Please retype the data below in full.

-*-*-

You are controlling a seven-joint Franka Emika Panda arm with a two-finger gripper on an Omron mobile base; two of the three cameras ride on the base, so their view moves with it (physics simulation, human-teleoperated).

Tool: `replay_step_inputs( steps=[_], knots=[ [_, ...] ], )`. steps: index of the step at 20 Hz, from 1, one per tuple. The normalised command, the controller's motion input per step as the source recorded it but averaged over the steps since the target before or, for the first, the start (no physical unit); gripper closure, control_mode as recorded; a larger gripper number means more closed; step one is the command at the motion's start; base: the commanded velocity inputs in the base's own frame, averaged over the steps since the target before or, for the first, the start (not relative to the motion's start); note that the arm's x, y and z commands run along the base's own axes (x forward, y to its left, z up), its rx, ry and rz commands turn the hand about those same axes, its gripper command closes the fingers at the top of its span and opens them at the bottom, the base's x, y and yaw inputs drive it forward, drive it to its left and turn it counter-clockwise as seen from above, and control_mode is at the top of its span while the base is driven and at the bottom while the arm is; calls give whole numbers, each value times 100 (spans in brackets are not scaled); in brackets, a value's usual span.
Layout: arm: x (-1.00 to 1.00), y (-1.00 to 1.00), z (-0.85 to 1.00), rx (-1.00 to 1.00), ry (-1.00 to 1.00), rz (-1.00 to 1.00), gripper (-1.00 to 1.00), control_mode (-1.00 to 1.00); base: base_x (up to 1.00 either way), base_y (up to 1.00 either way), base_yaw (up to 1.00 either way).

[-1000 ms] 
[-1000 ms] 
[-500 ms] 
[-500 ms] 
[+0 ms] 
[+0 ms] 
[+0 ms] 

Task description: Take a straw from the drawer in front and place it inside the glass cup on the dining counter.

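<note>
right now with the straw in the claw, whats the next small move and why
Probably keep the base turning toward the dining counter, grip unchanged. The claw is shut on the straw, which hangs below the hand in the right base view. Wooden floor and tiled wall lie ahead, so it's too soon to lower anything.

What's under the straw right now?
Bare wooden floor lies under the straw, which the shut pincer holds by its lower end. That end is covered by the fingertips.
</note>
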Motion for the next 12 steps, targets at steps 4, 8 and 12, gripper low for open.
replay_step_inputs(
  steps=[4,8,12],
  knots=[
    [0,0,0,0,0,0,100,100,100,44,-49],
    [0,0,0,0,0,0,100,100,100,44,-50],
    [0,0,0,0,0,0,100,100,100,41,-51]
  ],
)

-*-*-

(Your solution)
You are controlling a seven-joint Franka Emika Panda arm with a two-finger gripper on an Omron mobile base; two of the three cameras ride on the base, so their view moves with it (physics simulation, human-teleoperated).

Tool: `replay_step_inputs( steps=[_], knots=[ [_, ...] ], )`. steps: index of the step at 20 Hz, from 1, one per tuple. The normalised command, the controller's motion input per step as the source recorded it but averaged over the steps since the target before or, for the first, the start (no physical unit); gripper closure, control_mode as recorded; a larger gripper number means more closed; step one is the command at the motion's start; base: the commanded velocity inputs in the base's own frame, averaged over the steps since the target before or, for the first, the start (not relative to the motion's start); note that the arm's x, y and z commands run along the base's own axes (x forward, y to its left, z up), its rx, ry and rz commands turn the hand about those same axes, its gripper command closes the fingers at the top of its span and opens them at the bottom, the base's x, y and yaw inputs drive it forward, drive it to its left and turn it counter-clockwise as seen from above, and control_mode is at the top of its span while the base is driven and at the bottom while the arm is; calls give whole numbers, each value times 100 (spans in brackets are not scaled); in brackets, a value's usual span.
Layout: arm: x (-1.00 to 1.00), y (-1.00 to 1.00), z (-0.85 to 1.00), rx (-1.00 to 1.00), ry (-1.00 to 1.00), rz (-1.00 to 1.00), gripper (-1.00 to 1.00), control_mode (-1.00 to 1.00); base: base_x (up to 1.00 either way), base_y (up to 1.00 either way), base_yaw (up to 1.00 either way).

[-1000 ms] 
[-1000 ms] 
[-500 ms] 
[-500 ms] 
[+0 ms] 
[+0 ms] 
[+0 ms] 

Task description: Take a straw from the drawer in front and place it inside the glass cup on the dining counter.

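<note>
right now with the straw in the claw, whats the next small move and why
Probably keep the base turning toward the dining counter, grip unchanged. The claw is shut on the straw, which hangs below the hand in the right base view. Wooden floor and tiled wall lie ahead, so it's too soon to lower anything.

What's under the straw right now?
Bare wooden floor lies under the straw, which the shut pincer holds by its lower end. That end is covered by the fingertips.
</note>
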Motion for the next 12 steps, targets at steps 4, 8 and 12, gripper low for open.
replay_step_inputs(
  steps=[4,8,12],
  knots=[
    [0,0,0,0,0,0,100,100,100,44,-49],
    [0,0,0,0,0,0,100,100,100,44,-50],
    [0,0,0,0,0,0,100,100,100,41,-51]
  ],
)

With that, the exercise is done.